Newark-Area H.S. Students Interested In Nanoscience Will Take Part In Residential Bioethics Institute Funded By Merck & Co., Inc. July 5-11

(Newark, N.J.) — The Merck-Rutgers Summer Institute in Bioethics is not the typical summer program for the typical high school student.  Selected students live on the campus for an intense weeklong introduction to bioethics issues related to new and emerging technologies, with this year’s focus on nanotechnology, nanomedicine and nanoscience.  The students, all high-achieving Newark-area high school students who attend for free, take part in critical thinking workshops each day, improve their writing skills and take part in a mock trial, working with students from the Rutgers Law School-Newark.

Along the way, explains Dr. Jeff Buechner, “They will be exposed to career opportunities in medicine, law, public administration, scientific research, education and business; savor the university experience; and interact with many Rutgers-Newark faculty, as well as outside faculty and members of the business and scientific communities.”  Buechner is institute director and a member of the Rutgers-Newark Philosophy Department.

This marks the fourth year that Merck & Co., Inc. has funded the Merck-Rutgers Summer Institute in Bioethics at Rutgers University in Newark, and the first that it is being administered through the Department of Philosophy at Rutgers-Newark.

The program begins Sunday, July 5, with an overview of the program and
preliminary discussion. From Monday through Friday, from 9 a.m. – 7 p.m., the students’ days will be filled with workshops, breakout group, films and discussions, and a mock trial involving an ethical issue related to nanotechnology. The institute ends on Saturday with a presentation of student projects, awards presentation and closing dinner.

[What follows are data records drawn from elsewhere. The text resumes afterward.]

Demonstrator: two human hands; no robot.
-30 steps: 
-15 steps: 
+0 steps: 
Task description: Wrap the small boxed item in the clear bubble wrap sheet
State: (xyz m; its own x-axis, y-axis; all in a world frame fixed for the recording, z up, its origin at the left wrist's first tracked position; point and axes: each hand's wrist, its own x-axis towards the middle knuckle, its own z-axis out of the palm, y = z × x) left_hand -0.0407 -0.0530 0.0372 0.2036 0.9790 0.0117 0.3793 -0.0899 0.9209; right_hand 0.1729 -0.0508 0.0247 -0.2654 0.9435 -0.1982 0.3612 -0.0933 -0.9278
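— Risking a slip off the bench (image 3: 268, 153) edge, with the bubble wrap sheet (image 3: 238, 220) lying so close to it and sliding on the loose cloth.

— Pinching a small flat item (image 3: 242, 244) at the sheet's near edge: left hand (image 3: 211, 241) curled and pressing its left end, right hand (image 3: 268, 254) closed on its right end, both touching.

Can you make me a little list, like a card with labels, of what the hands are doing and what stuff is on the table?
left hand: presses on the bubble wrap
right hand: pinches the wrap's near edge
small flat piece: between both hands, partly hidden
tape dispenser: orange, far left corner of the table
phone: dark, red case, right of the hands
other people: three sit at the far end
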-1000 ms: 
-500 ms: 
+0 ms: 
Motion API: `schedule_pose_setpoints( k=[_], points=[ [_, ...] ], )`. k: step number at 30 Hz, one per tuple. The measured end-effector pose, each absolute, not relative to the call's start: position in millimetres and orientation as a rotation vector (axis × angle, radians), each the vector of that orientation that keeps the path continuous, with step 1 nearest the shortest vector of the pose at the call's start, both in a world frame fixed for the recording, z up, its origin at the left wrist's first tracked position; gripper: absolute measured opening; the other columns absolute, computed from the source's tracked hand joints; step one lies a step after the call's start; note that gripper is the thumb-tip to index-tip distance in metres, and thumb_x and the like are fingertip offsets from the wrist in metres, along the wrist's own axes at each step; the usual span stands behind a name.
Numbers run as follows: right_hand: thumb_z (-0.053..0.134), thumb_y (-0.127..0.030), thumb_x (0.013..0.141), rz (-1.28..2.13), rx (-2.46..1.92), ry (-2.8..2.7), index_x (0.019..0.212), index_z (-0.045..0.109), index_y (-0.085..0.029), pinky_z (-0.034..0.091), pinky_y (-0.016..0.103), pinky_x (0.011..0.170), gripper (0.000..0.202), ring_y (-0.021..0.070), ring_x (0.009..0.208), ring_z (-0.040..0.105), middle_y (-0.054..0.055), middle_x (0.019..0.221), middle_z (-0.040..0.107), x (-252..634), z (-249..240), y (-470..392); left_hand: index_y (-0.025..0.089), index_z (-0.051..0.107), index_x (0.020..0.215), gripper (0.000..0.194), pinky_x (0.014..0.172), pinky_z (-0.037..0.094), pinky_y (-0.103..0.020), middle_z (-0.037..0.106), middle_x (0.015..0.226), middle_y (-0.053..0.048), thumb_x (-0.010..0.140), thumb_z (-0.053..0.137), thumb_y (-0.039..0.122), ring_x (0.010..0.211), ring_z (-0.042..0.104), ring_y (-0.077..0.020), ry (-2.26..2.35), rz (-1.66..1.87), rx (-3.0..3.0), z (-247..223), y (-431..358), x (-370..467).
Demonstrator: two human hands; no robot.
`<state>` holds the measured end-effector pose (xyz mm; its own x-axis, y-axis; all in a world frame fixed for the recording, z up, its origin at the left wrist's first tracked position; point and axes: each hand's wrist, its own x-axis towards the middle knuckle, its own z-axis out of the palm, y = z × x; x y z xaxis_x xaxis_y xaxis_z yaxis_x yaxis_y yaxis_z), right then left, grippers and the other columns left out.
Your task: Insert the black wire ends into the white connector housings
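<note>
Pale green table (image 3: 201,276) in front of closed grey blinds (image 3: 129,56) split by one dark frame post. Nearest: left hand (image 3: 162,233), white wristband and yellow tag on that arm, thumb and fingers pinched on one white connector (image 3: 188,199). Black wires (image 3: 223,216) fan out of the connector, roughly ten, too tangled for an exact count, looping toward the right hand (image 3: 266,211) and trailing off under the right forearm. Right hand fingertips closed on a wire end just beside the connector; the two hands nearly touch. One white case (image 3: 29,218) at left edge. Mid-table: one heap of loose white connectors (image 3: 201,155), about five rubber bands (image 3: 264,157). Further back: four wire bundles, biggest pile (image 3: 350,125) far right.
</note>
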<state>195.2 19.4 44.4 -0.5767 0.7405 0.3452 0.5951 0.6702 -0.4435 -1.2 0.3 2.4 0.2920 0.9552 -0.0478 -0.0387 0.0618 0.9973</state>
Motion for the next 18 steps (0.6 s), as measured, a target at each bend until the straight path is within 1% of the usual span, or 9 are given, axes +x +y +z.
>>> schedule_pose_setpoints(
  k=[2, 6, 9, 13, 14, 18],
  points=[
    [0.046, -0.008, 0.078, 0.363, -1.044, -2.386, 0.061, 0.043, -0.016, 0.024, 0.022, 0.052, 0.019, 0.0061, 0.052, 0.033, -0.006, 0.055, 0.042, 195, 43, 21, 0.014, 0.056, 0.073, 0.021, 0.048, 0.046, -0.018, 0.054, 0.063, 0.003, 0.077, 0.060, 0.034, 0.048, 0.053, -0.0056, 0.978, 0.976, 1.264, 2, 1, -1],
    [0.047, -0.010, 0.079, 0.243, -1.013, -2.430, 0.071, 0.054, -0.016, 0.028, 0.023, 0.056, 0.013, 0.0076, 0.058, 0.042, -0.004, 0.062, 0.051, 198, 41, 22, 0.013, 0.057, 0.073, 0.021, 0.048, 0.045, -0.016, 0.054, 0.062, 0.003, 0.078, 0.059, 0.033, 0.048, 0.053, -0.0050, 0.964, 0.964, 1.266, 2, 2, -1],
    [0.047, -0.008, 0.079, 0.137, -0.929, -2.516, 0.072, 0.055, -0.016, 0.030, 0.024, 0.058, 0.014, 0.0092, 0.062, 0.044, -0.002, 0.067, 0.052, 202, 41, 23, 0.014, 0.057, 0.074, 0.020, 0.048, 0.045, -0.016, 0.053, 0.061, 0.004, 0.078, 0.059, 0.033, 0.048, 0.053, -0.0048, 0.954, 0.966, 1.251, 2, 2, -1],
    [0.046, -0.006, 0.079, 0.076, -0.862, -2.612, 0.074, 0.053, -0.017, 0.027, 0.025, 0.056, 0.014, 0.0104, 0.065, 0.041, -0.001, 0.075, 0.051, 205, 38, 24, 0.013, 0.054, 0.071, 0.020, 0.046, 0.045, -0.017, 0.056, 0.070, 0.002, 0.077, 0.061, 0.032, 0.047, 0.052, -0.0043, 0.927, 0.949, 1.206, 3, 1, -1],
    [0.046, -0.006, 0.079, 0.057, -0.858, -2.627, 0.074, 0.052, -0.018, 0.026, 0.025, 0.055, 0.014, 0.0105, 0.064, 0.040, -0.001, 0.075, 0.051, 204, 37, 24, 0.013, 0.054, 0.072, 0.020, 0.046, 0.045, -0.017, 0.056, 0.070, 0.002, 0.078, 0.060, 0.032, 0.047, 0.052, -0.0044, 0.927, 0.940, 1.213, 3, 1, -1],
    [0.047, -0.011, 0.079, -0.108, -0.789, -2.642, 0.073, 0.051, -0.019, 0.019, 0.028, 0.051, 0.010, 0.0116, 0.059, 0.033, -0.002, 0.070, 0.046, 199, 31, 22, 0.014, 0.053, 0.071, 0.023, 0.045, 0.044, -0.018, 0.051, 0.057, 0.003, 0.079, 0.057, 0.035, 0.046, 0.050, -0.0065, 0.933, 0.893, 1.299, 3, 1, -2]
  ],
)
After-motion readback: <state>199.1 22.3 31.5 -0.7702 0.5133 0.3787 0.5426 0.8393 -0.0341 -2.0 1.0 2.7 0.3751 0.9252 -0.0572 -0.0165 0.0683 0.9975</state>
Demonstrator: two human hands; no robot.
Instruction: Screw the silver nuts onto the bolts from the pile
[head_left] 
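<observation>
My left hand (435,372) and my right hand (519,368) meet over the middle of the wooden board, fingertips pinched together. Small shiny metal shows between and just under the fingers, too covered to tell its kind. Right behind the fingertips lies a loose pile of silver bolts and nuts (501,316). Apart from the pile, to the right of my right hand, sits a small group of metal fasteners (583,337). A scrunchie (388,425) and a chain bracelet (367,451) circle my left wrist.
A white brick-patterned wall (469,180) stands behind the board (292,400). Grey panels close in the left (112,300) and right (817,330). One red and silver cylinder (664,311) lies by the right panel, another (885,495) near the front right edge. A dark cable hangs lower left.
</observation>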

The institute is a cross-disciplinary effort, involving faculty and staff members from several departments and units on campus. In addition to Buechner, they include: Dr. Anna Stubblefield, chair, Philosophy Department; Dr. Robert Nahory,  a media restoration expert at the John Cotton Dana Library and formerly a Bell Labs laser physicist; Diane Hill, director, Campus and Community Relations; and Rutgers University Board of Governors Distinguished Service Professor Barry Komisaruk, Psychology Department, who also is associate dean, Graduate School-Newark.

Funding for this project was facilitated by Jennifer Taylor Smith, director, corporate and foundation relations, Rutgers University Foundation.